» **REQUIRED WORK**
In the data below, the answer is the run of lines from the line containing "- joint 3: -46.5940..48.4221" through the line containing "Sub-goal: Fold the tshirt", both included; print it exactly and nothing else.

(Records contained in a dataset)
○ ○ ○

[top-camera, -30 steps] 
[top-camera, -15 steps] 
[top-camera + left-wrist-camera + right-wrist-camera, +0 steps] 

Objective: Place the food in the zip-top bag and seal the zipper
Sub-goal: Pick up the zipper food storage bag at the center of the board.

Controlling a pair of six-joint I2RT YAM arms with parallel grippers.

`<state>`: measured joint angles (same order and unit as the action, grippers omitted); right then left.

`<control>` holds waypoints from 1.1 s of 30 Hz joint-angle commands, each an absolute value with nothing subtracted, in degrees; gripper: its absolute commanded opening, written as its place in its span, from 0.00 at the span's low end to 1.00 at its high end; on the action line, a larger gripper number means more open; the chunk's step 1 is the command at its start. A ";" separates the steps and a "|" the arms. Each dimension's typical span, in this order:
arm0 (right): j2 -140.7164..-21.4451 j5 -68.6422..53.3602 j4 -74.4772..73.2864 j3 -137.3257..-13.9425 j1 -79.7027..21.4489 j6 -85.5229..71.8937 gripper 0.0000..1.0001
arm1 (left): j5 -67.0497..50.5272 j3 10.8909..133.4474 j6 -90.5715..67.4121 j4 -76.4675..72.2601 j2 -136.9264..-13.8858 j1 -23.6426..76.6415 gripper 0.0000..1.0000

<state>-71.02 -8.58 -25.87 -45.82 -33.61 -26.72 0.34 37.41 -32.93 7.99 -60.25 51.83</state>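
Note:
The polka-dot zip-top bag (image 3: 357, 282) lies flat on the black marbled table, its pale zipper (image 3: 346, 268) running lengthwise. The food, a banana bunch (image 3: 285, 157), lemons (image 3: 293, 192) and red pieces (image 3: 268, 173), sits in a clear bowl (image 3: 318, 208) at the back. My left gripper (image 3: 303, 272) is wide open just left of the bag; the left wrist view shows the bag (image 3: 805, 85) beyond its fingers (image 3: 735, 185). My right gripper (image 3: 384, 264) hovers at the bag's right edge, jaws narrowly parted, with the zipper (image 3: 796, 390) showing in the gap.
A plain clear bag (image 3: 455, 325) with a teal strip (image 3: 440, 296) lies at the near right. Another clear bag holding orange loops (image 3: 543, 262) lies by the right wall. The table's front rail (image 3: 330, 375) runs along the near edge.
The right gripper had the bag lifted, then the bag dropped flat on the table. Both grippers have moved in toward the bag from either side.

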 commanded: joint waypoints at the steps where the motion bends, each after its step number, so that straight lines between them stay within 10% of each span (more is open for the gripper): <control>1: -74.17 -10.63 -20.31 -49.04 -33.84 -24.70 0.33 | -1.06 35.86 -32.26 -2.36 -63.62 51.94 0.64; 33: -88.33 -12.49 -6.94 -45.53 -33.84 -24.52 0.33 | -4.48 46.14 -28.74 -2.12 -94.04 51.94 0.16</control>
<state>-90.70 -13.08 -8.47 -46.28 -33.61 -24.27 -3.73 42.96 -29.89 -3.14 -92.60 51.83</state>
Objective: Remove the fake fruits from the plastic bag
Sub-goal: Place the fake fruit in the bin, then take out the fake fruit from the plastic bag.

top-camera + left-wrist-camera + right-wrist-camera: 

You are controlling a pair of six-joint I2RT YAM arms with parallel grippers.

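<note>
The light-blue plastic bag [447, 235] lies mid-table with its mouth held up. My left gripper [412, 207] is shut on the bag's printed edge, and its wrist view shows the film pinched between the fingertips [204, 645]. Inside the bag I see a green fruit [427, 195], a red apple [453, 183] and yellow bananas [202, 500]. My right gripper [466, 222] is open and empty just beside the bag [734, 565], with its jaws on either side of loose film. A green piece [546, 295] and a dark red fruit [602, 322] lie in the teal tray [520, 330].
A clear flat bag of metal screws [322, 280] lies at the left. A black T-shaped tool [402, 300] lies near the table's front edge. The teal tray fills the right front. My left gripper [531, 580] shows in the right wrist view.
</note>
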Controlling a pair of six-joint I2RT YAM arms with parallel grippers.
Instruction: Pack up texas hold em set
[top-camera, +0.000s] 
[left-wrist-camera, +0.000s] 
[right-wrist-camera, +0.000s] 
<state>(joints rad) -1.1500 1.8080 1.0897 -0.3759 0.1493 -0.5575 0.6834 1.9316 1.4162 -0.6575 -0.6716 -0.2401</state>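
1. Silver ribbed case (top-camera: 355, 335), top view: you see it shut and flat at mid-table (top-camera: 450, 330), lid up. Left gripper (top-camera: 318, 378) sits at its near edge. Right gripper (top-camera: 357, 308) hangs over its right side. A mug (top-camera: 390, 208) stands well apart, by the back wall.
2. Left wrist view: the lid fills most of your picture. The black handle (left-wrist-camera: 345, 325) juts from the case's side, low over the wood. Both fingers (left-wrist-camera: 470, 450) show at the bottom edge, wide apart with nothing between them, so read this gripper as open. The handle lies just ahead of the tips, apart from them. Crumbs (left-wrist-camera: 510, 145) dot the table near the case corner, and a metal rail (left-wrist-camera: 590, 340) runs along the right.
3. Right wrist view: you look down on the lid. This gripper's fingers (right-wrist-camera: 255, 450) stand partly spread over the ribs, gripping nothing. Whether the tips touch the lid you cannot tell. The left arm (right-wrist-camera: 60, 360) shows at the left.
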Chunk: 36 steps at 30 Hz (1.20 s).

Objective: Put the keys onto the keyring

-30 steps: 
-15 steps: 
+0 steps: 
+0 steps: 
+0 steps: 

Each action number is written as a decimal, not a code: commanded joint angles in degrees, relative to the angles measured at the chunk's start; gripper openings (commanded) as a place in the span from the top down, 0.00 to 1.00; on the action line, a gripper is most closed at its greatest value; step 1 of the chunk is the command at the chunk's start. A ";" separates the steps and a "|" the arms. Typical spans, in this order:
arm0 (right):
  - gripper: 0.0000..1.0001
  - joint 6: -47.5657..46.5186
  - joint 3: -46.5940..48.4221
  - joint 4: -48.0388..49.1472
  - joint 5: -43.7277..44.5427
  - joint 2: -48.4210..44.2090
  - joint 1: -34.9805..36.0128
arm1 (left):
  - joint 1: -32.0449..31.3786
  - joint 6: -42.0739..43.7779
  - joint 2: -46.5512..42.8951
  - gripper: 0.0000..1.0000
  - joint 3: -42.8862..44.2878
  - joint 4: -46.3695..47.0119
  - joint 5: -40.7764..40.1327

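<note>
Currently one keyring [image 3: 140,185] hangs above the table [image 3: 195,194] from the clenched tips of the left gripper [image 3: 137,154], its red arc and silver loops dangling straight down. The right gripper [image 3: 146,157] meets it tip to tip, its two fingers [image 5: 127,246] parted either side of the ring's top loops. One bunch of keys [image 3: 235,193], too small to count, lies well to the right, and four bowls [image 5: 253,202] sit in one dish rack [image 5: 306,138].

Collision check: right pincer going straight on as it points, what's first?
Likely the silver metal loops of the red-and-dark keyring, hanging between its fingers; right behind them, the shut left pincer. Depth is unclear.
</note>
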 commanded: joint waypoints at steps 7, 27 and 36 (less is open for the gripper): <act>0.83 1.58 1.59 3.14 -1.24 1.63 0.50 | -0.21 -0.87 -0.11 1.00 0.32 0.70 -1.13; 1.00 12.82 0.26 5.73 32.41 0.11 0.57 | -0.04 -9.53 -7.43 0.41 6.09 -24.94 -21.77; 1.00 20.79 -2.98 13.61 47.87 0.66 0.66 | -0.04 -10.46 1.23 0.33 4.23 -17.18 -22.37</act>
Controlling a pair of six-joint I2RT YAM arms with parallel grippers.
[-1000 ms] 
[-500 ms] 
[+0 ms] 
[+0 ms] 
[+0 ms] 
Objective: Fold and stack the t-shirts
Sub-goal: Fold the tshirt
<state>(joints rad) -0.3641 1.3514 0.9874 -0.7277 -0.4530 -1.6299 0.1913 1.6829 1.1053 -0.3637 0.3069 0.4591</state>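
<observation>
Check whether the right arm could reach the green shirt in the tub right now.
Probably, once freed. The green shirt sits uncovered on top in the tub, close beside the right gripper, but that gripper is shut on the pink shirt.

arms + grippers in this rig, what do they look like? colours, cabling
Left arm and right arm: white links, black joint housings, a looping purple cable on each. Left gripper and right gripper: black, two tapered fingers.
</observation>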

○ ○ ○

» **WRITTEN SOLUTION**
  - joint 3: -46.5940..48.4221
  - joint 4: -48.0388..49.1472
  - joint 5: -43.7277..44.5427
  - joint 2: -48.4210..44.2090
  - joint 1: -34.9805..36.0128
arm1 (left):
  - joint 1: -32.0449..31.3786
  - joint 6: -42.0739..43.7779
  - joint 2: -46.5512..42.8951
  - gripper: 0.0000..1.0000
  - joint 3: -42.8862..44.2878
  - joint 4: -46.3695..47.0119
  - joint 5: -40.7764..40.1327

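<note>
Currently one keyring [image 3: 140,185] hangs above the table [image 3: 195,194] from the clenched tips of the left gripper [image 3: 137,154], its red arc and silver loops dangling straight down. The right gripper [image 3: 146,157] meets it tip to tip, its two fingers [image 5: 127,246] parted either side of the ring's top loops. One bunch of keys [image 3: 235,193], too small to count, lies well to the right, and four bowls [image 5: 253,202] sit in one dish rack [image 5: 306,138].

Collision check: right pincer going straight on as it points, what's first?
Likely the silver metal loops of the red-and-dark keyring, hanging between its fingers; right behind them, the shut left pincer. Depth is unclear.
</note>
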 commanded: joint waypoints at steps 7, 27 and 36 (less is open for the gripper): <act>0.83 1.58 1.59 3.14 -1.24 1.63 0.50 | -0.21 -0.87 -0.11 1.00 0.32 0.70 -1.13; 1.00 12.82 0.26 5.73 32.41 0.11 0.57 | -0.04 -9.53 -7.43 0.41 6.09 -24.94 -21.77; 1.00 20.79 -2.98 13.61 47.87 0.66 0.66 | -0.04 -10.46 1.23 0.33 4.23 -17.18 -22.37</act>
Controlling a pair of six-joint I2RT YAM arms with parallel grippers.
[-1000 ms] 
[-500 ms] 
[+0 ms] 
[+0 ms] 
[+0 ms] 
Objective: Fold and stack the t-shirts
Sub-goal: Fold the tshirt

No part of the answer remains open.